[Exercise prompt]:
The listing below must be repeated word for word, with its images excluded.

───── Supplied material ─────

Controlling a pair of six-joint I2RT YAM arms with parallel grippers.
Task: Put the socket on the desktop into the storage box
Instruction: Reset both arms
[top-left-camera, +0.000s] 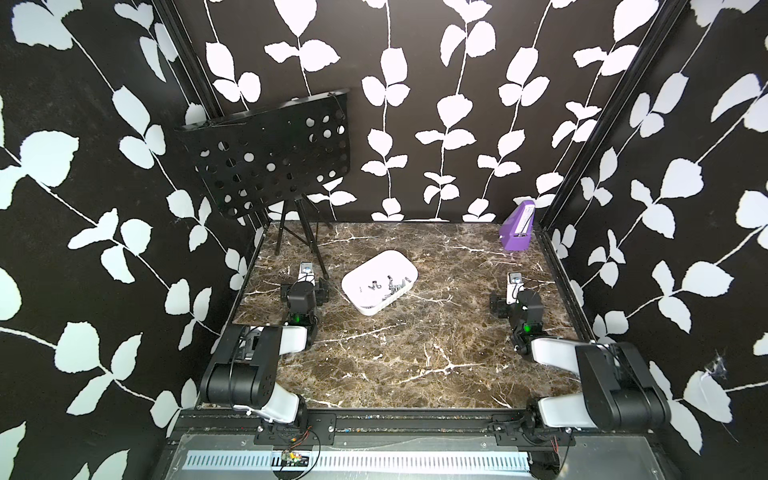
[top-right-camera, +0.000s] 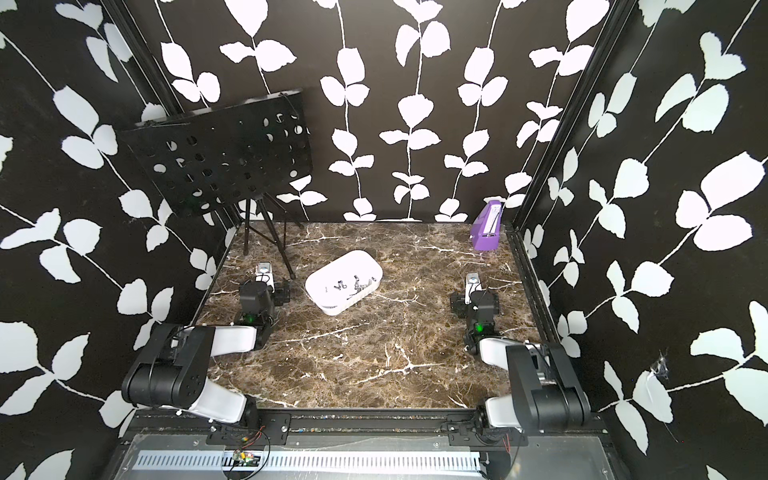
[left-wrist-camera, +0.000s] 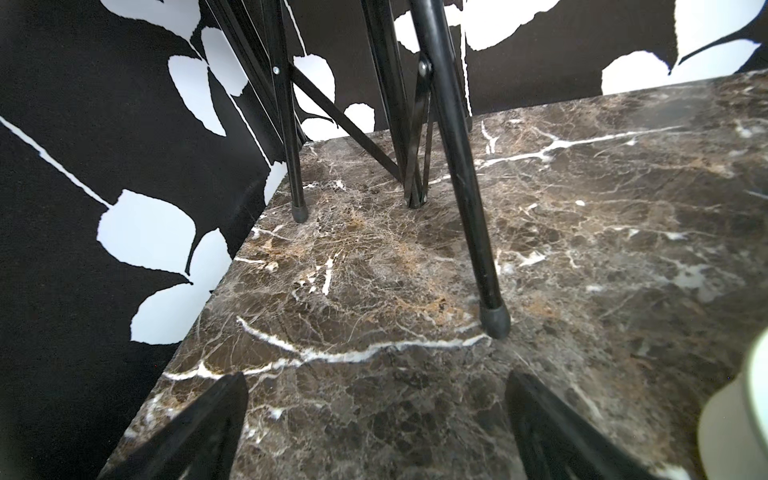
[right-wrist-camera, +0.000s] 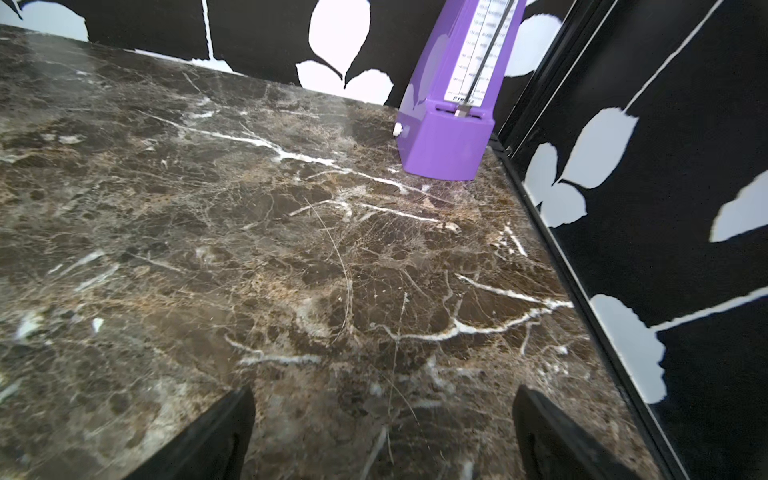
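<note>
Only top views show sockets (top-left-camera: 390, 286) inside storage box (top-left-camera: 360, 287).

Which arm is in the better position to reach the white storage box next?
Probably left. The left pincer stands open close beside the storage box, whose edge shows in its wrist view. The right pincer, also open, is farther, facing the purple box.

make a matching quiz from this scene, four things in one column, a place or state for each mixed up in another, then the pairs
1 shallow white plastic storage box
2 small upright purple box
3 black perforated music stand on tripod legs
4 right gripper

A far right corner of the dark-brown marble desktop
B jaws apart, empty
C far left corner
D mid-desktop, small metal pieces inside

Pairs: 1-D, 2-A, 3-C, 4-B
</note>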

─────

[Task solution]:
Controlling a pair of six-joint I2RT YAM arms with parallel grippers.
Task: Put the socket on the desktop into the storage box
Instruction: Reset both arms
[top-left-camera, +0.000s] 
[top-right-camera, +0.000s] 
[left-wrist-camera, +0.000s] 
[right-wrist-camera, +0.000s] 
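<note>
Only top views show sockets (top-left-camera: 390, 286) inside storage box (top-left-camera: 360, 287).

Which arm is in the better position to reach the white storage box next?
Probably left. The left pincer stands open close beside the storage box, whose edge shows in its wrist view. The right pincer, also open, is farther, facing the purple box.

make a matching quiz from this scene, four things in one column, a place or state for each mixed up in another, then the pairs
1 shallow white plastic storage box
2 small upright purple box
3 black perforated music stand on tripod legs
4 right gripper

A far right corner of the dark-brown marble desktop
B jaws apart, empty
C far left corner
D mid-desktop, small metal pieces inside

Pairs: 1-D, 2-A, 3-C, 4-B
</note>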

That is the complete answer to the exercise.